と、投げるように電報を渡すと転びながら走って帰っていった。

「そんなに怯えなくても宜しいのに……」

 掛長はポツリと呟いて、それから電報に目を通した。

 空木というのは掛長の名前だ。もっとも枳殻が死んでからというもの、その名で彼を呼ぶ者は誰もいないが。

「桔梗君。綱はありますか?」

 振り返って掛長は問いかける。電報には何か良からぬ事でも書いてあったのだろう。普段通りを装っているつもりだろうが、薄く表情が引きつって、その声は僅かに固い。

「綱、ですか?」

「散歩は全員で行きましょう。彼らが自由に動けるように、出来るだけ長い綱を四本準備しなさい。飴狼、準備が出来るまで建物の中に戻りましょうか」

 何か感じ取ったのか素直に従う飴狼を「良い子ですね」と褒めてから、掛長は手招きして牡丹を呼ぶ。

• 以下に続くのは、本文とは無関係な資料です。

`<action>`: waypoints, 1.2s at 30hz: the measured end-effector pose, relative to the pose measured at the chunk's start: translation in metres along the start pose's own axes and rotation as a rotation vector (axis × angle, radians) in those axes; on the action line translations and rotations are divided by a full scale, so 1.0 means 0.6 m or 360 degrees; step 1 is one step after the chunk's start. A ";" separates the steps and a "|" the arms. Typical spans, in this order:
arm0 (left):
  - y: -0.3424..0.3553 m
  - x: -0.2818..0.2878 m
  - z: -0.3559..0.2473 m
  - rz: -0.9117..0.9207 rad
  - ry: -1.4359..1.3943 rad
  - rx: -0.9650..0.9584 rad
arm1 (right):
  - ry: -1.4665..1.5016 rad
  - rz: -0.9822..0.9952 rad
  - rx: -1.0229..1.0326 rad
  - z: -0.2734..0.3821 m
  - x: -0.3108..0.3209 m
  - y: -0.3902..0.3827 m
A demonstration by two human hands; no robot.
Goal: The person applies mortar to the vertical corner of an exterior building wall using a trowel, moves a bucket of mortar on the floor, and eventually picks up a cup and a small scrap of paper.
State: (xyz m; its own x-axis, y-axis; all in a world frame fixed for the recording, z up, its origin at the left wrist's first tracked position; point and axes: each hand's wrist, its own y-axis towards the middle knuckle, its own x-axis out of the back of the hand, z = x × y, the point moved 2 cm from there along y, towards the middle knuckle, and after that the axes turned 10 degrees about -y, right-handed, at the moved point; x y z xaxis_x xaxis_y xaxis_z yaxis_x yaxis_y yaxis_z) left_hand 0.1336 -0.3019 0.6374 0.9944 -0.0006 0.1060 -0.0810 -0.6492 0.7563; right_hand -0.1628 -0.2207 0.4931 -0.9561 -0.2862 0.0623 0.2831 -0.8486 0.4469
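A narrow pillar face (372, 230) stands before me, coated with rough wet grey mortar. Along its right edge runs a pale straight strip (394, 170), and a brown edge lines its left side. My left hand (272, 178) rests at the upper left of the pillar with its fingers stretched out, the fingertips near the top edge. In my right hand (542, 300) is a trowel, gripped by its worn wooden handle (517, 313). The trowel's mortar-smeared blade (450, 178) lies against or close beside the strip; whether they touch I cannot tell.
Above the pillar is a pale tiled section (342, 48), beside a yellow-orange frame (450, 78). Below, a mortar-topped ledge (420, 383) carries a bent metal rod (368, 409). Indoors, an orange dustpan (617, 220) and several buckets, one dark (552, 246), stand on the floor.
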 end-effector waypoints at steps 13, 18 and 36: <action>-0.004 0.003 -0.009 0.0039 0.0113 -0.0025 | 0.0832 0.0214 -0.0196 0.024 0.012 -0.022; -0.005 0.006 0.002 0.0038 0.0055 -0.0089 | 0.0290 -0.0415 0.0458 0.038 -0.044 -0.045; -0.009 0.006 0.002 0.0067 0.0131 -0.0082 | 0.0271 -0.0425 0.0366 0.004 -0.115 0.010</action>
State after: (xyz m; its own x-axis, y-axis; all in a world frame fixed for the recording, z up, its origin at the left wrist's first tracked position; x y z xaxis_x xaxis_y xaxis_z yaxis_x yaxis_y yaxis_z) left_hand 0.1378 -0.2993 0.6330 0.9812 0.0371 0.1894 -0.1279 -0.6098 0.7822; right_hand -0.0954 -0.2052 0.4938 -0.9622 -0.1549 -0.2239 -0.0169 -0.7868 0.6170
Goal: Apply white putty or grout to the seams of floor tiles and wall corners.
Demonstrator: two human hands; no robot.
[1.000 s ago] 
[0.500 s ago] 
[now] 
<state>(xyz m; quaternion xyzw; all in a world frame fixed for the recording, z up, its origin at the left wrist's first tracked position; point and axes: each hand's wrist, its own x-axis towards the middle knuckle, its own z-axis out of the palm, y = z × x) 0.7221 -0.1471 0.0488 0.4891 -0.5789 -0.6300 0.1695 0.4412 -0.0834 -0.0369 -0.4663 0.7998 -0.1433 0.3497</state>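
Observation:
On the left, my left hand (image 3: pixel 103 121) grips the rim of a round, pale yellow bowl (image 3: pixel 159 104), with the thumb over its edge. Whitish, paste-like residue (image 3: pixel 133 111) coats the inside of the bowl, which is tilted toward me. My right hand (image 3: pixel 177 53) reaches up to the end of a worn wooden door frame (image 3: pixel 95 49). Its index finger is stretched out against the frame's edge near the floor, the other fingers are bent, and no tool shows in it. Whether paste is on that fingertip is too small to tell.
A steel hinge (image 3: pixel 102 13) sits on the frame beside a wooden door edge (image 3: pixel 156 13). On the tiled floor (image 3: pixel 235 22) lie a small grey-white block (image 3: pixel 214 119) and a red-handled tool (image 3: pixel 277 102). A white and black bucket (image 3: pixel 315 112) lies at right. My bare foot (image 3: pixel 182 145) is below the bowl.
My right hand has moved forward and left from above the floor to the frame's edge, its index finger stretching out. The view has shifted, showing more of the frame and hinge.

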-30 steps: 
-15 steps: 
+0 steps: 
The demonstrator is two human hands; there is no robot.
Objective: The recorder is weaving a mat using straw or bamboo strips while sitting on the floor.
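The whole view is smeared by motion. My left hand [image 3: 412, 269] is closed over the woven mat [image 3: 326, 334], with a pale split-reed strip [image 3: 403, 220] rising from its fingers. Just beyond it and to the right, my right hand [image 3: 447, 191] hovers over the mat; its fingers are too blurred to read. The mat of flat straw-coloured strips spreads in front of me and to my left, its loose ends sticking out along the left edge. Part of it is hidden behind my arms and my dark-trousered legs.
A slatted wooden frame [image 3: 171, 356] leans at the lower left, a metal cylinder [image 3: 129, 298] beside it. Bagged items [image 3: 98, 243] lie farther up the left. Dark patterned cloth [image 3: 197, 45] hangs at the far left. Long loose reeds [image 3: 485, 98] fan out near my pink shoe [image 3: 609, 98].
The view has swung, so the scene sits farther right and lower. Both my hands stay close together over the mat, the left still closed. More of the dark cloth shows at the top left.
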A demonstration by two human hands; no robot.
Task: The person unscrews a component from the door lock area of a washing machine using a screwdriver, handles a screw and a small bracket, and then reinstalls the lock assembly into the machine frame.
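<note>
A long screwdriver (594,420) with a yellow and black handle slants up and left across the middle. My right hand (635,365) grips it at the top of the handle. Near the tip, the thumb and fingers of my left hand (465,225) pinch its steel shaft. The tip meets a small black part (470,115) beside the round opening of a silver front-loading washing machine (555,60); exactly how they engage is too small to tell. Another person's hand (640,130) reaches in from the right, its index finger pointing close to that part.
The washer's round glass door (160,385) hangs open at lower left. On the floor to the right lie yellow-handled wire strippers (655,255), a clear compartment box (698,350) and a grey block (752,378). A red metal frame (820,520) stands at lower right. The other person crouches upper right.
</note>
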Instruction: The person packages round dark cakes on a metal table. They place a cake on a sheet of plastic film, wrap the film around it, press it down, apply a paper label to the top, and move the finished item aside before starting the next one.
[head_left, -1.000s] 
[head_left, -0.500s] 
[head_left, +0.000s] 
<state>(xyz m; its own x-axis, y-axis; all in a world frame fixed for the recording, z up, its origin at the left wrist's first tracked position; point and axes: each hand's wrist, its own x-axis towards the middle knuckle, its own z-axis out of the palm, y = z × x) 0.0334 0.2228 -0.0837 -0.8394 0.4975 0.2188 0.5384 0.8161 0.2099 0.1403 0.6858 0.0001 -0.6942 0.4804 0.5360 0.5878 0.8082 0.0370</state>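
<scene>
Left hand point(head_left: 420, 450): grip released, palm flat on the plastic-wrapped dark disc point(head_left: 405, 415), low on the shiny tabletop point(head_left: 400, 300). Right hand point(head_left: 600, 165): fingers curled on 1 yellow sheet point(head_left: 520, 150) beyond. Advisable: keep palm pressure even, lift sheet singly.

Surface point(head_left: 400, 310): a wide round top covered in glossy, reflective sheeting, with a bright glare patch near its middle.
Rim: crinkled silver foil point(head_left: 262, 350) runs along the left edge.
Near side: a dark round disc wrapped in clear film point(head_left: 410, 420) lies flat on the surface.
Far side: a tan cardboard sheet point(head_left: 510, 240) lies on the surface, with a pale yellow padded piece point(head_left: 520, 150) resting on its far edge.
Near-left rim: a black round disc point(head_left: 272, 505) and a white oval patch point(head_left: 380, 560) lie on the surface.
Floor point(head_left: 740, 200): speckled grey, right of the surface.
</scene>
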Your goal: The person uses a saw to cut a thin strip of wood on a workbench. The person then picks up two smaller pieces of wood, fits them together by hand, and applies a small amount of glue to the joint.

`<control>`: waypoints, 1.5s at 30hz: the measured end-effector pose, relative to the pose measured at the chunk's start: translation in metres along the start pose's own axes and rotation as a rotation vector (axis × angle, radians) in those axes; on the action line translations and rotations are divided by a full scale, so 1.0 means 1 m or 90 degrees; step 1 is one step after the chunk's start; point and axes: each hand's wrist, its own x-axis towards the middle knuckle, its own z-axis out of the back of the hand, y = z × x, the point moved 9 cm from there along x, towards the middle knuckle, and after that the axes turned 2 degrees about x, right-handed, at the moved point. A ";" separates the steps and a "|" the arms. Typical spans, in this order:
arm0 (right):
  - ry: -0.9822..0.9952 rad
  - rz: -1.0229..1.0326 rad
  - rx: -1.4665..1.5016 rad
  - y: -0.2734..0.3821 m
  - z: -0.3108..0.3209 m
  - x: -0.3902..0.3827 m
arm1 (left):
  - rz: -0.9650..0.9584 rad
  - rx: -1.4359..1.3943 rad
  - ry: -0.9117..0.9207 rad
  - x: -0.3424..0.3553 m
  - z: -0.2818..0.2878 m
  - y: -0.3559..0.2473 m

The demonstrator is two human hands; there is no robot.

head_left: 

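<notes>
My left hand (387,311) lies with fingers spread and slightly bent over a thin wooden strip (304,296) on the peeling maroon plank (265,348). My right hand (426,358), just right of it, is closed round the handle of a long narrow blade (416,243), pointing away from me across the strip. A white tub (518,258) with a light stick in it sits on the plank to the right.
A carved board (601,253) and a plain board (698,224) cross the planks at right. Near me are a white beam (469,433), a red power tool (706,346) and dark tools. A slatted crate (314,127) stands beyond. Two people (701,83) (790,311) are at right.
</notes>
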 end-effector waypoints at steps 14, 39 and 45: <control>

「牡丹。これを羽織ったら、桔梗君から綱をニ本貰っておいで。一緒に碧龍と菫烏の準備をしましょう」

 奥に仕舞いっぱなしだった箱を引き出して綱を確認しながら牡丹の方を見遣れば、掛長が牡丹に俺の外套を手渡すところだった。受け取って牡丹はそれを肩からかける。

「駄目ですよ、きちんと釦も留めなくては」

 ぴしゃりと注意されてしまって、牡丹は落ち込んでいないだろうかと思うより先に自分の胸が痛んだ。片腕ではどうにもうまく着せてやれないのでいつも肩にかけるばかりにしていた俺のせいだ。牡丹が注意されるのは、自分が叱られるよりもうんと苦しい。

「あの、俺が釦を留めて着せてやったことがないので」

「桔梗君、君は飴狼と松虎をお願いします。くれぐれも首に綱を回すなんてことはしないように」

「しませんよ、だけど」

「留め方を知らないのなら私が教えます。いつまでも羽織るだけではこの子が困るでしょう」

 お前は近づくなと、牡丹は任せて自分の仕事をしろとそう言われているような気がして口を噤むことしか出来ない。実際、俺が牡丹の元へ行ったって何もしてやれることなど無かった。